### REQUIREMENT
Copy out exactly the lines below that run from the one holding "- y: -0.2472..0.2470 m" to the one holding "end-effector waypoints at", keeping both of those lines and no others.

### EXTRACTED INFORMATION
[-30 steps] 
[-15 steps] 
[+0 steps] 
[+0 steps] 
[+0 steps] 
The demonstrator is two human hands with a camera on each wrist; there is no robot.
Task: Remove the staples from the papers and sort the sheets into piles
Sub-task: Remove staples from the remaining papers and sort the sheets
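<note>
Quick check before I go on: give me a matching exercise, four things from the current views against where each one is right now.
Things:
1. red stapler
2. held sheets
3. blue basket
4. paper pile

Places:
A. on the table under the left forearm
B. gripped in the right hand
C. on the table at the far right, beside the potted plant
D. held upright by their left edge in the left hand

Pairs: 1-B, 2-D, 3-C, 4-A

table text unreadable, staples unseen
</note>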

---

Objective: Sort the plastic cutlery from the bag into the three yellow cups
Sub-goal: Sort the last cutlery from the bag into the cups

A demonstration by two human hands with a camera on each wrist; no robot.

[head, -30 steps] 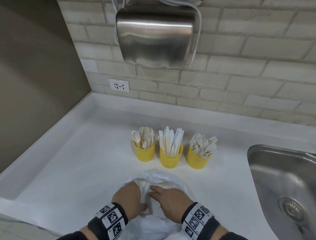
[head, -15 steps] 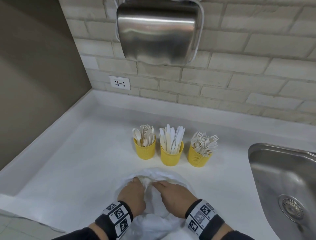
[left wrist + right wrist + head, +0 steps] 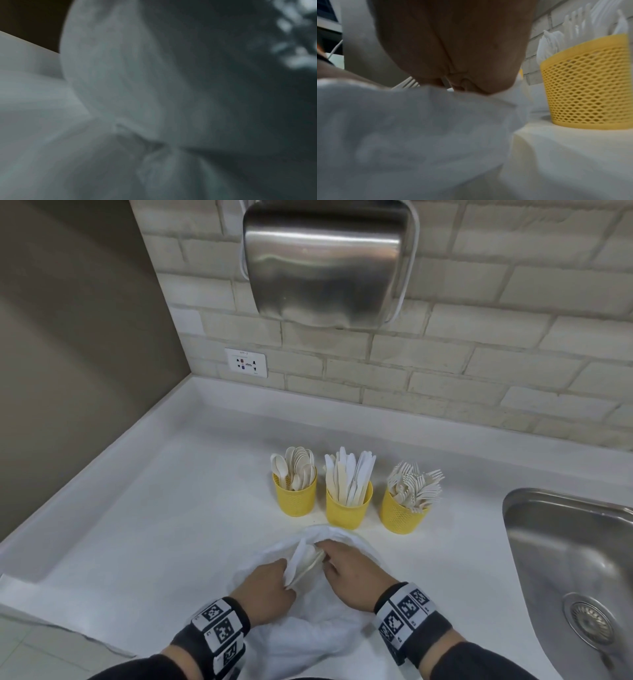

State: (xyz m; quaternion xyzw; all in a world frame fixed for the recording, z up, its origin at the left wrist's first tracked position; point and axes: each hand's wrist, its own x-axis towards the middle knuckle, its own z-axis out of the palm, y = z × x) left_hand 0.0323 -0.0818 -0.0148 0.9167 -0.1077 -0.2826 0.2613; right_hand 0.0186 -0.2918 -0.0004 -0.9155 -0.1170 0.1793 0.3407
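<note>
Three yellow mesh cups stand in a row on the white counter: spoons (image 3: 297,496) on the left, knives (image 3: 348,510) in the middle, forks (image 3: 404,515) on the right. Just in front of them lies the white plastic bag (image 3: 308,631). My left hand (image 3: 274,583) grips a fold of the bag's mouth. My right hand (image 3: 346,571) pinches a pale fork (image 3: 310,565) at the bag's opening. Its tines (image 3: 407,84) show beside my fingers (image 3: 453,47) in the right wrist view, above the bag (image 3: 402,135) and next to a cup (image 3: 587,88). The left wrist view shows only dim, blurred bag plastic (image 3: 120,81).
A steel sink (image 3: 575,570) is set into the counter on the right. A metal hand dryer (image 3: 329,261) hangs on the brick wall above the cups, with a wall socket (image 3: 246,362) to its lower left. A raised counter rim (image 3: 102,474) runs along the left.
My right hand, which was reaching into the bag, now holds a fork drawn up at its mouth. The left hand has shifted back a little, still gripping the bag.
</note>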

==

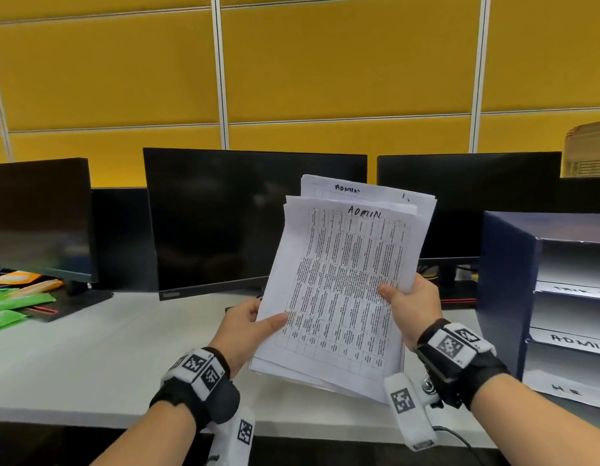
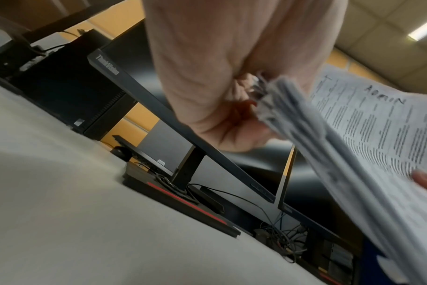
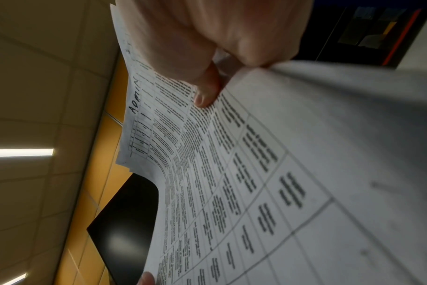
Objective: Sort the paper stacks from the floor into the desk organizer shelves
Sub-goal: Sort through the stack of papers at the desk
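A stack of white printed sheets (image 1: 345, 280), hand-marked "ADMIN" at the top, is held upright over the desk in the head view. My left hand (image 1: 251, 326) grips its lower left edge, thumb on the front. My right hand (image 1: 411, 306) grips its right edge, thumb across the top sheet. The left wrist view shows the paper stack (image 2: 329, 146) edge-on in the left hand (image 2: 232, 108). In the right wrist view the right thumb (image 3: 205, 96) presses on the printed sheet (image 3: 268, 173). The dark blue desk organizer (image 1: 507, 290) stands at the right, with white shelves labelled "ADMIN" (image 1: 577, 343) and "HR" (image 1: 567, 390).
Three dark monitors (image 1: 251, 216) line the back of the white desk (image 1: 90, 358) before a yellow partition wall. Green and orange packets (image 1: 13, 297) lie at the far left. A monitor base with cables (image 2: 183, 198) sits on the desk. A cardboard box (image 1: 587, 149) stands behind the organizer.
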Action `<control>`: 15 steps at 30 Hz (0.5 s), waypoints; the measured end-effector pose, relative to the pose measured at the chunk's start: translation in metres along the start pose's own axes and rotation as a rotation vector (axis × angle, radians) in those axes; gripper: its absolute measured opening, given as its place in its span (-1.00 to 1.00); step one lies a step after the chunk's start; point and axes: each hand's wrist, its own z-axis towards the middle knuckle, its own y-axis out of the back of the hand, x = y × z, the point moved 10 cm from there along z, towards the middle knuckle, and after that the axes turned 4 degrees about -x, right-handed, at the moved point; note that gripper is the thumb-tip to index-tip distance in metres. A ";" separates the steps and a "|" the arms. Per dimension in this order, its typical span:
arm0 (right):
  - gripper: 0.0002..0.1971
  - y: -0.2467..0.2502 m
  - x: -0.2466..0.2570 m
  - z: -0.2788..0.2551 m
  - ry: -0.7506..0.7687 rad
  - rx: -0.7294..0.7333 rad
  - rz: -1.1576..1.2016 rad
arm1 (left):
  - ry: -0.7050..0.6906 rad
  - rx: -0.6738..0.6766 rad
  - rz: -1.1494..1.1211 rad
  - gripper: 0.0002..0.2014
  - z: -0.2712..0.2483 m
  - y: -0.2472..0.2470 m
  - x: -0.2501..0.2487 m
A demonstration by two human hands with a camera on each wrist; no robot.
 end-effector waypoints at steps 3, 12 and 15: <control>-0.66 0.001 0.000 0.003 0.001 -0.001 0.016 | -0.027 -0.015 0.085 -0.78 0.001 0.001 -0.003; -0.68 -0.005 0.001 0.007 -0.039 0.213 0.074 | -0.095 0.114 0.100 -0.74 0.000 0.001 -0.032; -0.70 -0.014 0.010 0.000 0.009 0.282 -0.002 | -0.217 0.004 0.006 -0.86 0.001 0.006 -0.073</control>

### EXERCISE OUTPUT
  - y: -0.2472..0.2470 m
  - x: -0.2501..0.2487 m
A demonstration by two human hands with a camera on each wrist; no robot.
 end-effector waypoints at steps 3, 12 and 15: <control>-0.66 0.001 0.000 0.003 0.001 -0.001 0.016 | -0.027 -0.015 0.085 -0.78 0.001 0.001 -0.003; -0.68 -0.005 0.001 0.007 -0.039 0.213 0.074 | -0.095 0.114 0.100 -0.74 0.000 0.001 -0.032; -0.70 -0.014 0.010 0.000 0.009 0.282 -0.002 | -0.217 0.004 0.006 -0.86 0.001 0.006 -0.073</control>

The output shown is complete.